Original article: Murió Armand Mattelart: el belga que ayudó a Chile a leer medios, cultura y poder
Armand Mattelart (1936–2025), a Belgian sociologist and master of critical communication, passed away on October 31 in Paris, France. His name is forever linked to Chile: he arrived in 1962 at the Pontifical Catholic University, co-authored with Ariel Dorfman the influential work “How to Read Donald Duck,” and was expelled from the country after the 1973 coup. His work founded a Latin American approach to understanding media, culture, and power, drawing from our historical experience.

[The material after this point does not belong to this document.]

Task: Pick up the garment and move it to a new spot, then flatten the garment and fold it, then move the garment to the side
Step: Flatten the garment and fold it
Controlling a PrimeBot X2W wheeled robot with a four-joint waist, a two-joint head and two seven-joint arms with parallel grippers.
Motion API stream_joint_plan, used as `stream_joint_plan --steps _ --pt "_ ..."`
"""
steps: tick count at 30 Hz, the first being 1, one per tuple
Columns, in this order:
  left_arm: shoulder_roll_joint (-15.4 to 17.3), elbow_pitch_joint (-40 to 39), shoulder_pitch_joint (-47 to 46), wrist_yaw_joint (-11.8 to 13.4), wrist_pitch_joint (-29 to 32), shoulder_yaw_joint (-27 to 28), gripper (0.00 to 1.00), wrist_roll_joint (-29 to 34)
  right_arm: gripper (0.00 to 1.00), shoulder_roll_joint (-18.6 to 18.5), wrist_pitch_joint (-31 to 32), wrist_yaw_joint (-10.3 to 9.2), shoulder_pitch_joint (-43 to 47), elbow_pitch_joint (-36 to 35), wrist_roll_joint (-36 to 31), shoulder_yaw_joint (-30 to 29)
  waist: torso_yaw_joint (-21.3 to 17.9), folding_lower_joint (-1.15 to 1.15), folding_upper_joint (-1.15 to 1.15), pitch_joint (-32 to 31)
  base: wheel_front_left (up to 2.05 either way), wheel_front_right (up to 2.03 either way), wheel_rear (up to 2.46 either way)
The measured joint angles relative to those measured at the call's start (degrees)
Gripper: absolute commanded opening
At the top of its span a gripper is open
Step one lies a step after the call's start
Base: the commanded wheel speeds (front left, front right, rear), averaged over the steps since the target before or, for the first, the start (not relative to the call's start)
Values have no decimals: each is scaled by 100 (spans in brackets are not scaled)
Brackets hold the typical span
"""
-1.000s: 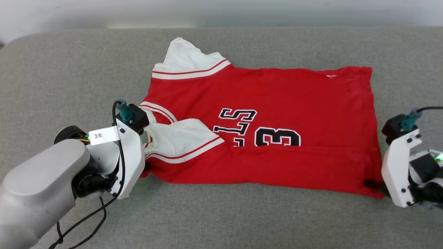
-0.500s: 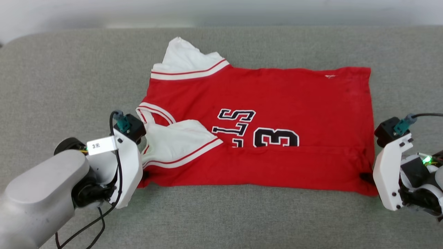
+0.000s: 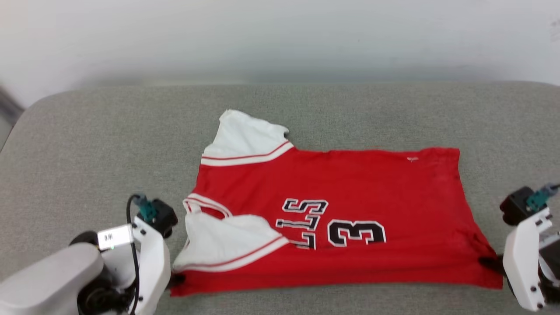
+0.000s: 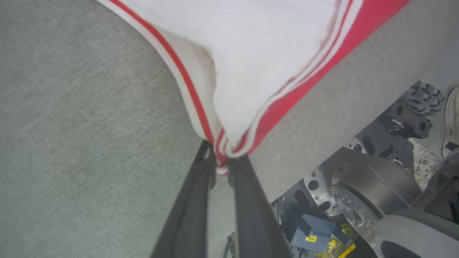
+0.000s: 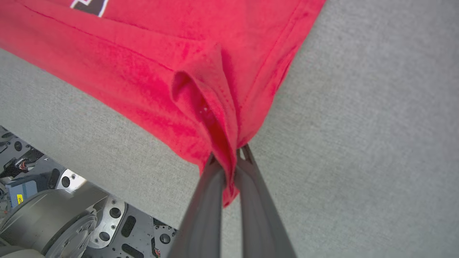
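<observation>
The garment (image 3: 350,188), a small red jersey-style shirt with white short sleeves, red-and-white striped trim and black white-edged letters and a "3" on its front, lies spread across the middle of the grey fabric-covered tabletop (image 3: 87,144). Its neck end is to the left and its hem to the right.

Nearest of all, just past the tabletop's near edge, the wrist views catch the robot's grey metal base (image 5: 53,215) with its round holes.

At the shirt's near left corner, the left claw (image 4: 219,159) has its two dark fingers pressed together on a bunched tip of cloth, where white sleeve and striped trim meet red fabric. The cloth fans out from that pinch. At the near right corner, the right claw (image 5: 231,156) is likewise clamped on the hem corner, which is gathered into a raised fold running up from the fingers.

Between the two pinches the shirt's near edge runs fairly straight, near the tabletop's near edge. Whether it is lifted off the surface I cannot tell.

A little farther in, the near white sleeve (image 3: 223,240) lies folded over onto the front, just left of the letters (image 3: 304,221) and the number (image 3: 356,232). Beyond them the red body is mostly smooth.

At the far left the other white sleeve (image 3: 245,138) sticks out past the red, its edge rumpled. Behind the tabletop's far edge stands a pale wall (image 3: 280,39).
</observation>
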Motion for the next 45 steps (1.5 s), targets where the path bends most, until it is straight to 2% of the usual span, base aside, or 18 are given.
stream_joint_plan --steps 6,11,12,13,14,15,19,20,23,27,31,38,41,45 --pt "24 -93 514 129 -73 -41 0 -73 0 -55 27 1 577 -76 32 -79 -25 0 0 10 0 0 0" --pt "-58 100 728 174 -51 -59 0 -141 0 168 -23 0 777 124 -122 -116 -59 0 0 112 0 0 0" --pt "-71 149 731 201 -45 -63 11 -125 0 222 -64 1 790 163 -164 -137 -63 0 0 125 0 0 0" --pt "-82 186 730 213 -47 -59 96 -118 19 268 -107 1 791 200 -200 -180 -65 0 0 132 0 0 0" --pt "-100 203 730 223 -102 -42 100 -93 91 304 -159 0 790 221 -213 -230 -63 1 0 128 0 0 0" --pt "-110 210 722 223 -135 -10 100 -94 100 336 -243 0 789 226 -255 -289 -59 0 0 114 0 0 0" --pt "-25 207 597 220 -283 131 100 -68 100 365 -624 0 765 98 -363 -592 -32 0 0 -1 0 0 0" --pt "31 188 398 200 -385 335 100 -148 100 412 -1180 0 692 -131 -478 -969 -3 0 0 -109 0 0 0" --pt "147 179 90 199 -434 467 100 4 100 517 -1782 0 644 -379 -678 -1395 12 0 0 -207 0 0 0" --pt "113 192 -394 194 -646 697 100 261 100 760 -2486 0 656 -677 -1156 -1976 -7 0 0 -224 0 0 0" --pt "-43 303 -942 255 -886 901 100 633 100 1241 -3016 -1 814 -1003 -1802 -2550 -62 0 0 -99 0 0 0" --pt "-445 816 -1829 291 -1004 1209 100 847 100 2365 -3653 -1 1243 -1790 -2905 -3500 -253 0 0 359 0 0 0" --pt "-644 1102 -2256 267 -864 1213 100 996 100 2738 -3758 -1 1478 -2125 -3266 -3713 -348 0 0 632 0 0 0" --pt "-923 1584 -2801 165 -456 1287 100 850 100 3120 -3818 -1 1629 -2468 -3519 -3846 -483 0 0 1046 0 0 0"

Armand Mattelart in Chile: A Birthplace of Critical Perspectives on Media and Culture
In the 1960s, Chile emerged as an intellectual laboratory where demographics, communications, politics, and culture converged. In this intersection, Armand Mattelart in Chile established a pivotal question: how do the cultural industry and communication operate in the reproduction of power? From classrooms, research centers, and university presses, he promoted an interdisciplinary approach that connected everyday life with the political economy of media.

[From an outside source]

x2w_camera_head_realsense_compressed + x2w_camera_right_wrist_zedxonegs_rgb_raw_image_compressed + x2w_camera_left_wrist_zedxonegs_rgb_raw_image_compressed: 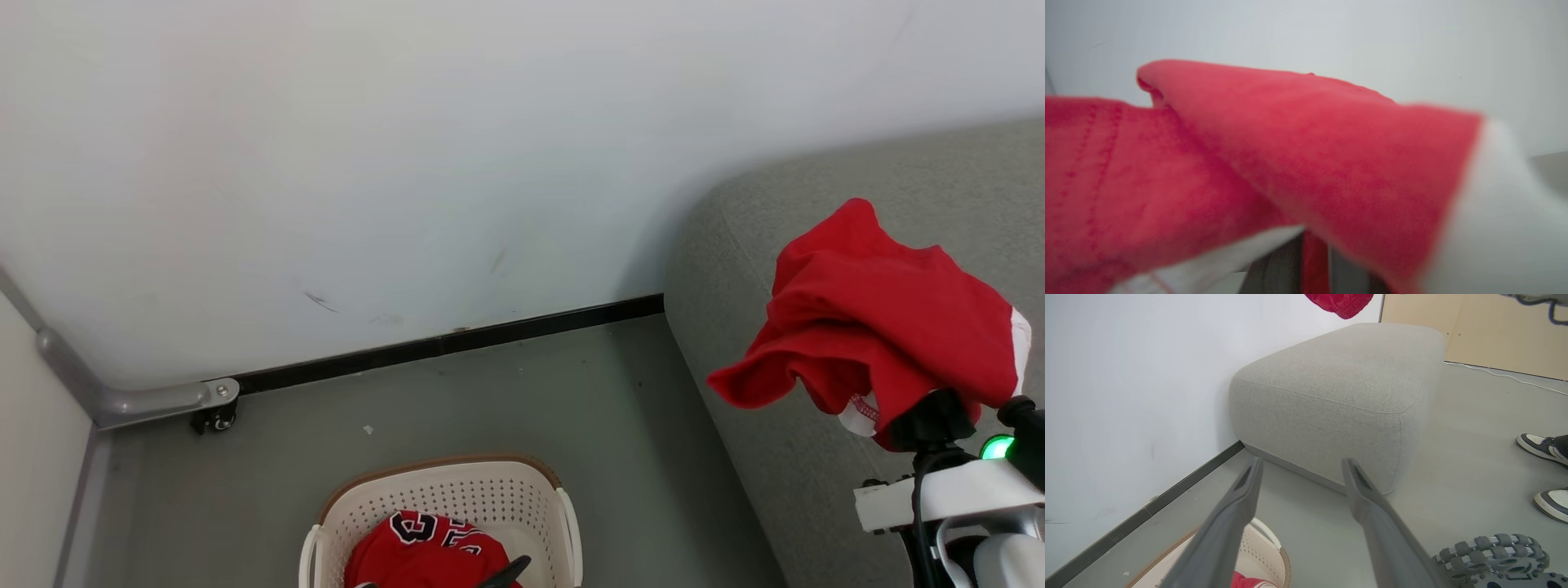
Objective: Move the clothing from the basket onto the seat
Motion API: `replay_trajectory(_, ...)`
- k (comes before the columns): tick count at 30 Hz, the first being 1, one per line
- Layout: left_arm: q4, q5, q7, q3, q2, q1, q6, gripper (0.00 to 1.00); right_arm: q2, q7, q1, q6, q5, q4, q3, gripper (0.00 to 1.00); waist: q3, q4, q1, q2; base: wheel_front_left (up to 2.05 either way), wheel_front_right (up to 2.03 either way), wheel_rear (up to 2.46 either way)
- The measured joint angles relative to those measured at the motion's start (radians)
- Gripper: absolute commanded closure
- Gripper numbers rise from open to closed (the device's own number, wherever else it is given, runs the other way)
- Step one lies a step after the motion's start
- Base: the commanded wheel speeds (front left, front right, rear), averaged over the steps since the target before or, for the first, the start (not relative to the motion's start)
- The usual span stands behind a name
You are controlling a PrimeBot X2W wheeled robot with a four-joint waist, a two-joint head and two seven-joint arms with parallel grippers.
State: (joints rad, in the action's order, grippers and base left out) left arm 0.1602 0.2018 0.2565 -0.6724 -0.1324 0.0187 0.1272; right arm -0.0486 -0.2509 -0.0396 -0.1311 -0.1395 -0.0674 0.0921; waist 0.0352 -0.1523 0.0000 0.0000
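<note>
Red shorts [1290,163] with a white stripe drape across the right wrist lens, blurred by closeness. The right gripper [1314,265] is clamped on a fold of this cloth, a red strip showing between its two dark fingers. In the head view the shorts hang bunched over the gripper, raised above the near corner of the grey sofa [816,490] and not touching it.

The red jersey [424,551], with black-and-white numerals, lies crumpled in the cream laundry basket [457,498], which stands on the grey floor [490,392] just beside the sofa end.

Handling assessment: both garments appear light, limp and unbreakable. Knit fabric sags and may slip from a thin pinch. Recommended grasp: a gathered, multi-layer fold or a stitched hem, taken at the highest crease of the heap.

The left gripper [1301,460] hangs above the basket rim with fingers wide apart and nothing between them. A person's shoes [1541,443] stand on the floor, well apart from the sofa.
</note>
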Motion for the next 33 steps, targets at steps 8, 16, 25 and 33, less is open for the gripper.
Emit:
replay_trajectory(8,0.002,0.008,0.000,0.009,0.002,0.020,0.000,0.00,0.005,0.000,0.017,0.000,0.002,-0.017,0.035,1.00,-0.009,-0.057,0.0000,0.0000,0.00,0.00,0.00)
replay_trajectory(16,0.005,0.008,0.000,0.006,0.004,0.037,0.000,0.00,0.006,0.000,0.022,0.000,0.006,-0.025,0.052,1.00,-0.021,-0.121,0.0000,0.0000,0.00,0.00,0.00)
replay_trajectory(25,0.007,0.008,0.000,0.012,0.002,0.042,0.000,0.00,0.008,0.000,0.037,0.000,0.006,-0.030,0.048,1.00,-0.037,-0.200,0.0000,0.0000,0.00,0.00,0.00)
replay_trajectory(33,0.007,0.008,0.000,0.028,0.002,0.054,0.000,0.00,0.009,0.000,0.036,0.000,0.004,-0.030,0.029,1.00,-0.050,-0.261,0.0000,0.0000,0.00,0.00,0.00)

“How to Read Donald Duck” and the Coup: A Before and After
Published in 1971 alongside Ariel Dorfman, “How to Read Donald Duck” deconstructed the apparent innocence of certain mass narratives and revealed how they convey ideologies and hierarchies. The book became emblematic of Latin American cultural criticism. Two years later, the military coup abruptly ended that experience: Mattelart went into exile, but his inquiry—who defines what we see, how we see it, and with what effects?—remained entrenched in the journalism and communication schools across the country.

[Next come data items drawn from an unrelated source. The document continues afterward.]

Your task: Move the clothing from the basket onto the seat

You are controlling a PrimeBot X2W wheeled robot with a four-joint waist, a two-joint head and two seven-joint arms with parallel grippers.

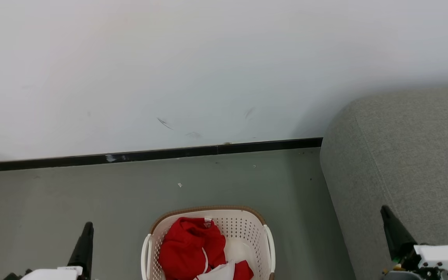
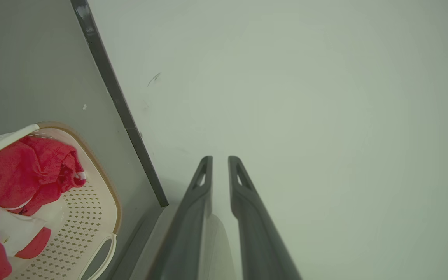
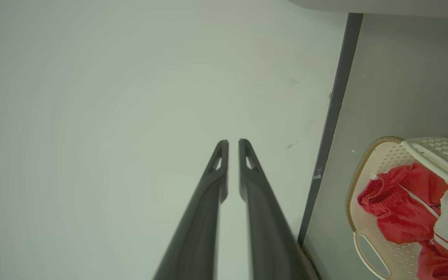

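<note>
The cream basket [image 1: 208, 210] with a brown rim stands on the floor at the bottom middle of the head view. Crumpled red clothing [image 1: 191, 245] with white trim lies inside it. The grey seat [image 1: 410, 155] rises to the right of the basket. My left gripper [image 1: 87, 231] sits low on the basket's left and my right gripper [image 1: 388, 214] in front of the seat, both clear of the basket. In the wrist views the left gripper [image 2: 220, 157] and right gripper [image 3: 233, 140] point at the wall, fingers nearly together and empty. Basket [image 2: 109, 186] [image 3: 354, 182] and clothing [image 2: 25, 171] [image 3: 395, 206] show beside them.
A white wall [image 1: 208, 70] with a black baseboard [image 1: 150, 154] runs behind the basket. Grey-green floor [image 1: 72, 194] lies open to the left of the basket, and a narrower strip separates the basket from the seat.
</note>
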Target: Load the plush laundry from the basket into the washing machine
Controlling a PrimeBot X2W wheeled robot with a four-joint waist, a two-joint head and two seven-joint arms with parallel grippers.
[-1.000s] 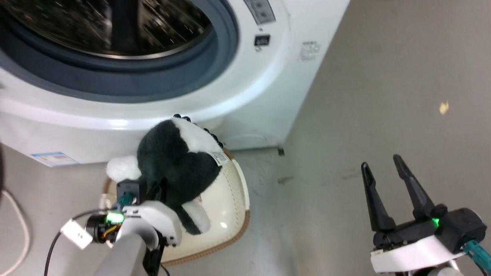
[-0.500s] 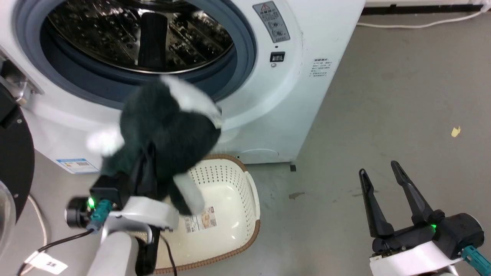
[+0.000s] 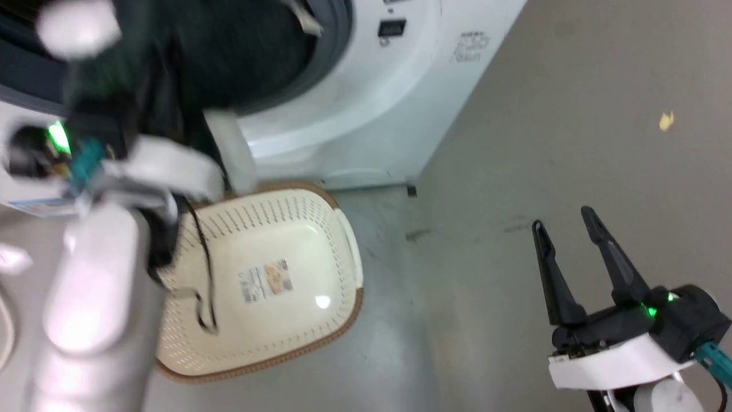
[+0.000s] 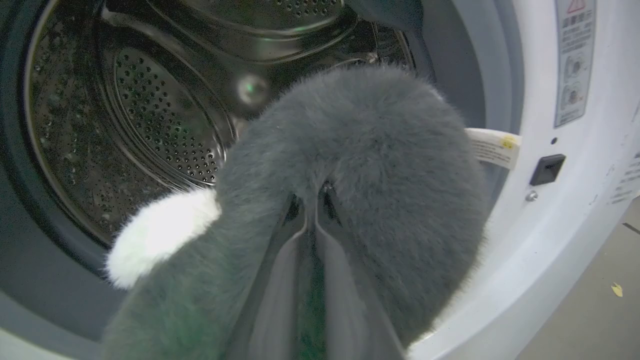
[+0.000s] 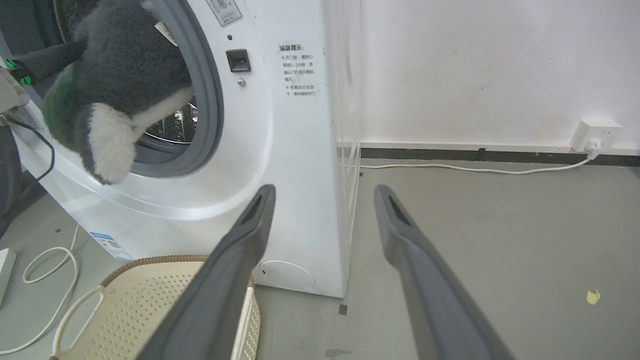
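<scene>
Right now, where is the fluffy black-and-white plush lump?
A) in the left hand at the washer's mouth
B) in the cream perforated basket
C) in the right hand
A: the left hand is shut on the plush lump before the white washing machine's perforated steel drum.

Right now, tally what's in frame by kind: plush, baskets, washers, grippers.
plush laundry: 1
basket: 1
washing machine: 1
grippers: 2 (left gripper shut on the plush, right gripper open)
Total: 5
</scene>
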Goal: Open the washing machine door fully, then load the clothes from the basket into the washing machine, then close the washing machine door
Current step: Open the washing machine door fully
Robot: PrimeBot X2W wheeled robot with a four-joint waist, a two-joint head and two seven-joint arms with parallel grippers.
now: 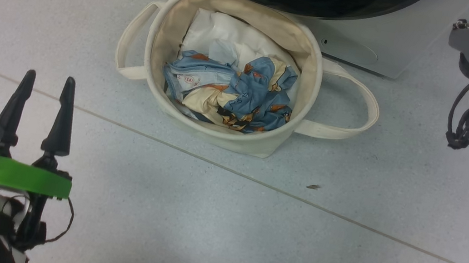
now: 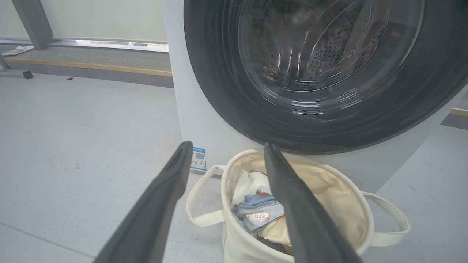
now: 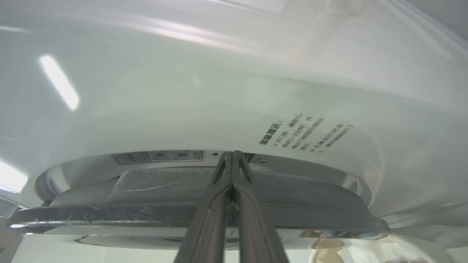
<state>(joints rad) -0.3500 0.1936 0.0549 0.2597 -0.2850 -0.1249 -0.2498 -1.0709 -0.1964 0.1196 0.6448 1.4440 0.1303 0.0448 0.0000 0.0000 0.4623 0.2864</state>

“The Spiral”: The Film Essay Analyzing the Coup through Media
In 1976, Armand Mattelart co-directed the documentary The Spiral (La Spirale) with Valérie Mayoux and Jacqueline Meppiel—featuring commentary by Chris Marker—a work that reconstructed, using press archives, TV broadcasts, and diplomatic documents, the destabilizing machinery that preceded the 1973 coup. The film linked his Chilean research to a global critique of media power and psychological warfare, and remains a key reference for understanding the communicational dimension of Chile’s democratic rupture.
The project stemmed from a crucial exchange between Mattelart and Marker after the coup: the French filmmaker suggested converting his thesis on the media offensive against the Popular Unity into a film, thus creating a historic-communicational interpretation of the Chilean process employing tools from European political cinema of the 1970s.
Critics and scholars have emphasized how The Spiral resonates with other works of the era (such as Marker’s The Mood for Red), consolidating a lens that connects archives, editing, and ideological analysis to illustrate the «spiral» of economic, media, and diplomatic pressures surrounding Allende’s government.
Armand Mattelart in Chile and Media Studies: A Living Legacy
The educational and intellectual impact of Mattelart has influenced generations who now teach in classrooms, write in newsrooms, and work in radio, television, and digital platforms. Armand Mattelart in Chile is synonymous with understanding media as a struggle over meanings: from entertainment to information, from advertising to platforms, from ownership to algorithms. This legacy lives on in courses, bibliographies, and debates surrounding regulation, concentration, and media sovereignty.
From Exile to Global Projection
Settled in France, Mattelart produced works that charted «world communication»: genealogies, cultural policies, economy, and informational globalization. Yet, the starting point was the Chilean experience: reading local contexts with theoretical ambition while also offering the world a perspective rooted in the Global South.
Key Works and Themes
- “How to Read Donald Duck” (1971), with Ariel Dorfman: critique of cultural industry and symbolic imperialism.
- “World Communication,” “Communication Multinationals,” “The Invention of Communication”: history, political economy, and globalization.
- With Michèle Mattelart: “History of Communication Theories,” “Cultural Diversity and Globalization,” “A Monitored World”: overviews, policies, and surveillance.
- “The Spiral” (1976): a film essay on the destabilization preceding September 11; co-directed with Valérie Mayoux and Jacqueline Meppiel, commentary by Chris Marker.
Why It Matters Today
In an era marked by dominant platforms, ownership concentration, misinformation, and algorithmic opacity, Mattelart’s question remains sharp: communication is not merely about transmitting messages; it is an architecture of power. Chile—where his perspective took shape—remains an apt place to remember this: a school that learned to interrogate the media by examining its own history and the broader landscape.